• _Given entries_:
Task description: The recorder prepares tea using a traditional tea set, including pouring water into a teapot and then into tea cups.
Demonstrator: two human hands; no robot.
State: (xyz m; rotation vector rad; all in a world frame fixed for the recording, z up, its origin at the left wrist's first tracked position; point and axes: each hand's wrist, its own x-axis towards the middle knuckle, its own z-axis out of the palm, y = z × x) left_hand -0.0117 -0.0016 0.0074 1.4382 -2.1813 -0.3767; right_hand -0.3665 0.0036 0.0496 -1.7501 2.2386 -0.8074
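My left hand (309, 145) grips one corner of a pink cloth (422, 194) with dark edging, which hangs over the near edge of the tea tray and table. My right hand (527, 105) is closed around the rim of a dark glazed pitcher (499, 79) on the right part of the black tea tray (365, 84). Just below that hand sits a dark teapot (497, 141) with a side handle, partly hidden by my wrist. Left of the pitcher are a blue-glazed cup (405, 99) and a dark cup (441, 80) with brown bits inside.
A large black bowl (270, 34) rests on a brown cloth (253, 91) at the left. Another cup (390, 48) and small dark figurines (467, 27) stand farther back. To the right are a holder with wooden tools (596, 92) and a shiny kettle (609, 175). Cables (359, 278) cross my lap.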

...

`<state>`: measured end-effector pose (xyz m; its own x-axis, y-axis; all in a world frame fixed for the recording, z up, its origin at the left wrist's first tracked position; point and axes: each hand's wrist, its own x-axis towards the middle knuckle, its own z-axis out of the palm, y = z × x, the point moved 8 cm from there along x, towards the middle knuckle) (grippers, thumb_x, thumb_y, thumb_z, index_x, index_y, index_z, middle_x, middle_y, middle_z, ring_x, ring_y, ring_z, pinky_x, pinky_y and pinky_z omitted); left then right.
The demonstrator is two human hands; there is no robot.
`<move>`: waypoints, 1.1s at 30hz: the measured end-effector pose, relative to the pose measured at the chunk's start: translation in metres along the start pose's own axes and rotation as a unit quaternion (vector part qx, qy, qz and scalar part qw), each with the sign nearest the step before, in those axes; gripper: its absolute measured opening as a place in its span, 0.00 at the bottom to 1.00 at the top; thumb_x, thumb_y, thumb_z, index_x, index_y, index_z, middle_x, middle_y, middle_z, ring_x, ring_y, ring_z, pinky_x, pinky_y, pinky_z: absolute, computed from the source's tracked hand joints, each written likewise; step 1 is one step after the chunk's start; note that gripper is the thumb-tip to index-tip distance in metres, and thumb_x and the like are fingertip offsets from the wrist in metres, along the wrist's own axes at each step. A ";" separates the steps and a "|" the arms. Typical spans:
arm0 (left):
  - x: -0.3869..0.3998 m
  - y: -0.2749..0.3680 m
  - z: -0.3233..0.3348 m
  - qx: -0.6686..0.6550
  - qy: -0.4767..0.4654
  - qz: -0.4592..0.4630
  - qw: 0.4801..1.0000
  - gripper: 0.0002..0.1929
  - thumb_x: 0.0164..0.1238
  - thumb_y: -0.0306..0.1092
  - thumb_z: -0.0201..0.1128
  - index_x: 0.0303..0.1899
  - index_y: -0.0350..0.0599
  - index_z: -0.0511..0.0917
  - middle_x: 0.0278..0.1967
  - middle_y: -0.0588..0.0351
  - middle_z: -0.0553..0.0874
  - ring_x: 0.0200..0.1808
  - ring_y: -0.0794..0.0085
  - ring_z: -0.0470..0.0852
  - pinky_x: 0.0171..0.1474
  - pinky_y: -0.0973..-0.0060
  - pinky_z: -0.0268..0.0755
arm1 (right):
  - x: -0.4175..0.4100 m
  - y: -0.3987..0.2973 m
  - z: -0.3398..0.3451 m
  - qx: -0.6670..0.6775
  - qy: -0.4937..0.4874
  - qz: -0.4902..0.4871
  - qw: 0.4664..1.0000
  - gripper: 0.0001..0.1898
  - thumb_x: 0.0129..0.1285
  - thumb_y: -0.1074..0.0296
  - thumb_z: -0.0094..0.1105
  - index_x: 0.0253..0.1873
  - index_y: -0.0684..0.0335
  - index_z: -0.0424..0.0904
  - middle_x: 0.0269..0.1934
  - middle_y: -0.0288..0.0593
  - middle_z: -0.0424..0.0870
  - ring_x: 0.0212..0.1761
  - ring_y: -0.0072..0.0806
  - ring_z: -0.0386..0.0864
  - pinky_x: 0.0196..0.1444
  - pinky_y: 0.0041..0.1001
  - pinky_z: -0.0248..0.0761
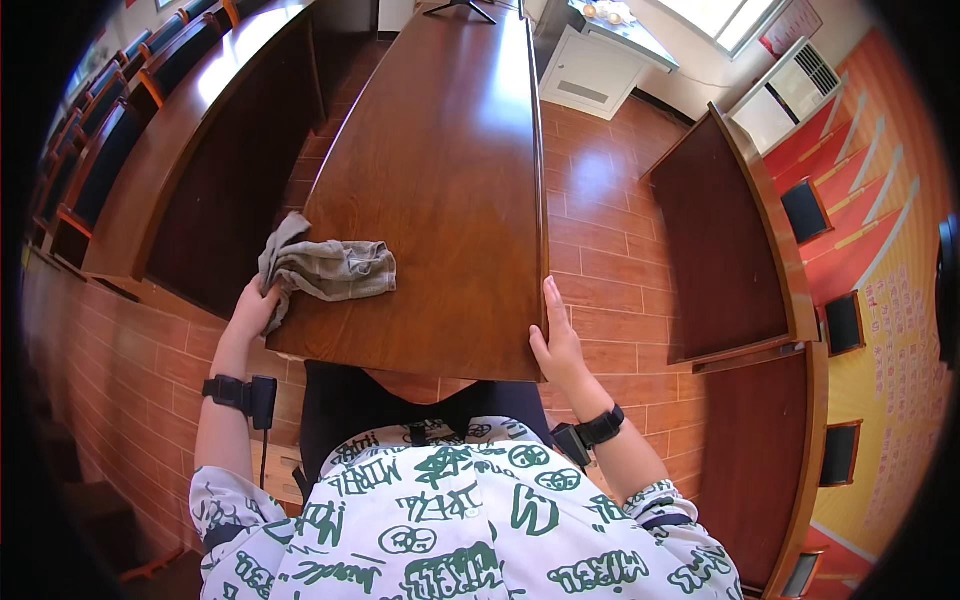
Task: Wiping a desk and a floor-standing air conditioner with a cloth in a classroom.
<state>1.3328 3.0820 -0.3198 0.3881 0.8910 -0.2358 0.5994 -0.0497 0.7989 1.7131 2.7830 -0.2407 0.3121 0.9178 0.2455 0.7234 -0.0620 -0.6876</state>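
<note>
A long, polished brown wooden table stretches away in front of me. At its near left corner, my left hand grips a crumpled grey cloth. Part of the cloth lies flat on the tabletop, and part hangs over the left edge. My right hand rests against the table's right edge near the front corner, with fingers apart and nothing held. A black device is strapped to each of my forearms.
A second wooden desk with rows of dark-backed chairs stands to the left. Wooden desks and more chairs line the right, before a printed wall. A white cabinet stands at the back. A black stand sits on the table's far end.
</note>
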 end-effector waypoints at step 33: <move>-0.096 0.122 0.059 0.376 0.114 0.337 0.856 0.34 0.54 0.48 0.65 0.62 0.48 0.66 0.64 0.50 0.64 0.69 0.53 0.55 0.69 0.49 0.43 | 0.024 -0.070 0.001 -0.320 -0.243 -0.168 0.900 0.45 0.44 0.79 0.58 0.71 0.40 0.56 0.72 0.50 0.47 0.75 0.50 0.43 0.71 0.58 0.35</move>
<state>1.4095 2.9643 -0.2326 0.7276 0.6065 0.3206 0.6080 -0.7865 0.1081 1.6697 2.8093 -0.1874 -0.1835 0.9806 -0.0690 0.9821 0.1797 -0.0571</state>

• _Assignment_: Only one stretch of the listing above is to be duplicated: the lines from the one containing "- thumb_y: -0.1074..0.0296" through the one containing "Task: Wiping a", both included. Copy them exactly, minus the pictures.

• _Reply to the task_:
  - thumb_y: -0.1074..0.0296
  - thumb_z: -0.0094..0.1105
  - index_x: 0.0253..0.1873
  - index_y: -0.0684..0.0335
  - index_z: -0.0424..0.0904
  - middle_x: 0.0269..0.1934
  - middle_y: -0.0288..0.0593
  - middle_z: -0.0424..0.0870
  - ring_x: 0.0212..0.1761
  - ring_y: -0.0072..0.0806
  - ring_z: -0.0386..0.0864
  - pinky_x: 0.0196..0.1444
  - pinky_y: 0.0041..0.1001
  - pinky_z: -0.0248..0.0761
Task: Wiping a desk and a floor-standing air conditioner with a cloth in a classroom.

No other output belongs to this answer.